WHAT NEEDS TO BE DONE:
Your answer should be the lines of the listing that contain the word "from".

>>>>

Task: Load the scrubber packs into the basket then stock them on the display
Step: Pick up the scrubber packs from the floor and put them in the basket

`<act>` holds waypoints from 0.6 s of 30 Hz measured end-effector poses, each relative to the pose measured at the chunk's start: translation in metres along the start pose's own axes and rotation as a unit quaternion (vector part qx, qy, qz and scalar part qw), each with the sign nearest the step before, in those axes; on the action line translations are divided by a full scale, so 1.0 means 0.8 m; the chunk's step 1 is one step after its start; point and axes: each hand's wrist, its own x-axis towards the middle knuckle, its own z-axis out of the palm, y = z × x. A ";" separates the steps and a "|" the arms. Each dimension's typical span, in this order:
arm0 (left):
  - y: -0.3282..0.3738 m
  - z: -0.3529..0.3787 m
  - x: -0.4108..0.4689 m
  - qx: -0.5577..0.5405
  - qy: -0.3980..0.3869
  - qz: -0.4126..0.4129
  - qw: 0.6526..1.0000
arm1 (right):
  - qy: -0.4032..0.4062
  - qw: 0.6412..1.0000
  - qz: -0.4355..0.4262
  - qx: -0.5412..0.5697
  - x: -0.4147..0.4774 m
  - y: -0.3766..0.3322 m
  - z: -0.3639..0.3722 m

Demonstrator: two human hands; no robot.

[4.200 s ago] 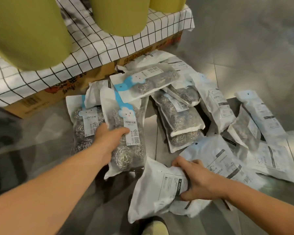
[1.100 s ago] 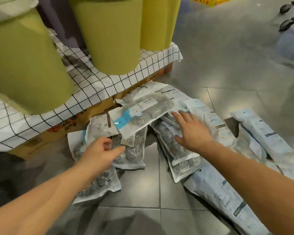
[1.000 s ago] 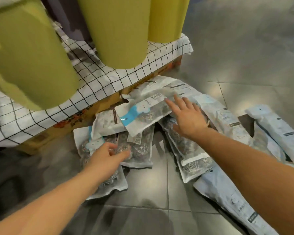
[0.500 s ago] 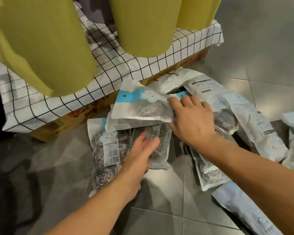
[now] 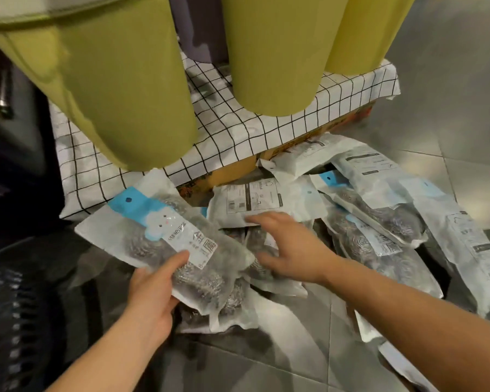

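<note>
While left grip [image 5: 150, 301] clasps one scrubber pack [image 5: 164, 233] | right grip [image 5: 292, 250] spread, empty, over floor pile [image 5: 379, 230]

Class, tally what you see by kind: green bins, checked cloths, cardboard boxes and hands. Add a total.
Green bins: 3
Checked cloth: 1
Cardboard box: 1
Left hand, right hand: 2
Total: 7
</note>
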 end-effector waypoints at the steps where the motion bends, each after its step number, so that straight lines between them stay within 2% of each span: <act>1: 0.001 -0.010 0.003 0.003 0.005 0.000 1.000 | 0.023 0.997 0.038 -0.060 0.012 0.016 -0.004; 4: 0.006 -0.036 0.004 0.017 0.013 0.005 1.000 | -0.038 0.964 0.149 -0.216 0.045 0.067 -0.010; 6: 0.010 -0.050 0.005 0.031 0.025 0.013 0.999 | -0.065 0.948 0.172 -0.261 0.058 0.090 -0.010; 9: 0.014 -0.065 0.000 0.079 0.016 0.027 0.996 | -0.055 0.937 0.168 -0.301 0.061 0.097 -0.008; 13: 0.018 -0.061 -0.016 0.124 0.009 0.069 0.990 | -0.002 0.944 0.158 -0.289 0.045 0.083 -0.016; 18: 0.039 -0.039 -0.043 0.135 -0.001 0.137 0.981 | 0.146 0.956 0.101 -0.232 0.007 0.036 -0.059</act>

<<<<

RESPONSE BELOW:
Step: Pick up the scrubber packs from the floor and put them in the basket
`<act>` holds waypoints from 0.6 s of 30 Hz measured end-effector poses, each relative to the pose measured at the chunk's start: translation in metres along the start pose's own axes and rotation as a unit quaternion (vector part qx, qy, qz and scalar part qw), each with the sign nearest the step before, in those axes; on the action line translations are divided by a full scale, so 1.0 means 0.8 m; the chunk's step 1 is one step after its start; point and axes: each hand's wrist, its own x-axis towards the middle knuckle, its own z-axis out of the palm, y = z × x. A ";" separates the steps and a "|" the arms. Each dimension's typical span, in this order:

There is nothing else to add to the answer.